What you have to do:
This exercise calls for retyping every line below exactly, with the images omitted.

*** Begin section ***

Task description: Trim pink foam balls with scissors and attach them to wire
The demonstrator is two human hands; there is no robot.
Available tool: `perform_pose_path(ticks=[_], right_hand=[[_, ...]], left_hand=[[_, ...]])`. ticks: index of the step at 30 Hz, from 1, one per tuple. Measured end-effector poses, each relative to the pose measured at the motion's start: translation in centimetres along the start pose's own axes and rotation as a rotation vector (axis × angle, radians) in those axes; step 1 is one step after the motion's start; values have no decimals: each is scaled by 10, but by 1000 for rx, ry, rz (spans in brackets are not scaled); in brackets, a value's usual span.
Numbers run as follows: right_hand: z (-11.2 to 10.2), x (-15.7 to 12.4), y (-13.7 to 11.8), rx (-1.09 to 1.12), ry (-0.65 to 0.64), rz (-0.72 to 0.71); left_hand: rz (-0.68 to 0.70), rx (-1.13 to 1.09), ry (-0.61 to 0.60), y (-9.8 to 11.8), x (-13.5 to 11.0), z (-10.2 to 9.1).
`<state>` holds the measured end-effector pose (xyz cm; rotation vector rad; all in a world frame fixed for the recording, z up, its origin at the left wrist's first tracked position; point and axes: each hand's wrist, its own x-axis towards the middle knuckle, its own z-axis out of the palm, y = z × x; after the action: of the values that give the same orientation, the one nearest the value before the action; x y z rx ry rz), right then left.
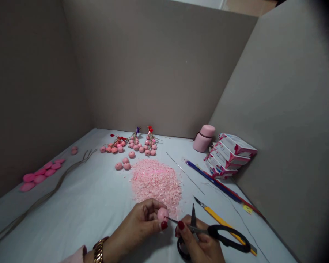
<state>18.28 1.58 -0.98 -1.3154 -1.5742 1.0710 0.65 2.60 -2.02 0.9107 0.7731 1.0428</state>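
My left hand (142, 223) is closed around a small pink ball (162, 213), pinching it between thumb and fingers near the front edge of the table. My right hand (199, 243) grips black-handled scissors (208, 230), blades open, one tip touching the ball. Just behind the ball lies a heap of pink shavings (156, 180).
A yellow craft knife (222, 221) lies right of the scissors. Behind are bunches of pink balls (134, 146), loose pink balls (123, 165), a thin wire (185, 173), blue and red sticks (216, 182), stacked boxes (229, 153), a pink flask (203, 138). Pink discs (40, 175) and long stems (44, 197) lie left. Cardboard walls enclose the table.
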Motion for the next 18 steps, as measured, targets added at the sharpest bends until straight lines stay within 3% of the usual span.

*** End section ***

Finished exercise:
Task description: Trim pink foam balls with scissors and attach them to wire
The demonstrator is two human hands; there is no robot.
Available tool: `perform_pose_path(ticks=[_], right_hand=[[_, ...]], left_hand=[[_, ...]])`. ticks: index of the step at 30 Hz, from 1, one per tuple. Measured end-effector poses, each relative to the pose measured at the motion's start: translation in centimetres along the start pose's own axes and rotation as a rotation vector (axis × angle, radians) in those axes; step 1 is one step after the motion's start; values have no decimals: each is scaled by 10, but by 1000 for rx, ry, rz (spans in brackets are not scaled); in brackets, a value's usual span.
Numbers run as follows: right_hand: z (-11.2 to 10.2), x (-15.7 to 12.4), y (-13.7 to 11.8), rx (-1.09 to 1.12), ry (-0.65 to 0.64), rz (-0.72 to 0.71); left_hand: rz (-0.68 to 0.70), rx (-1.13 to 1.09), ry (-0.61 to 0.60), y (-9.8 to 11.8), x (-13.5 to 11.0), z (-10.2 to 9.1).
`<state>` holds the measured end-effector pose (xyz cm; rotation vector rad; all in a world frame fixed for the recording, z up, its origin at the left wrist's first tracked position; point and axes: each hand's wrist, its own x-axis towards the middle knuckle, its own z-axis out of the palm, y = z × x; after the action: of the values that give the same orientation, the one nearest the value before the action; x y z rx ry rz), right then left.
<state>18.28 1.58 -0.98 -1.3154 -1.5742 1.0710 0.65 2.60 -2.02 0.9107 0.7731 1.0428</state>
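My left hand (142, 223) is closed around a small pink ball (162, 213), pinching it between thumb and fingers near the front edge of the table. My right hand (199, 243) grips black-handled scissors (208, 230), blades open, one tip touching the ball. Just behind the ball lies a heap of pink shavings (156, 180).
A yellow craft knife (222, 221) lies right of the scissors. Behind are bunches of pink balls (134, 146), loose pink balls (123, 165), a thin wire (185, 173), blue and red sticks (216, 182), stacked boxes (229, 153), a pink flask (203, 138). Pink discs (40, 175) and long stems (44, 197) lie left. Cardboard walls enclose the table.
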Motion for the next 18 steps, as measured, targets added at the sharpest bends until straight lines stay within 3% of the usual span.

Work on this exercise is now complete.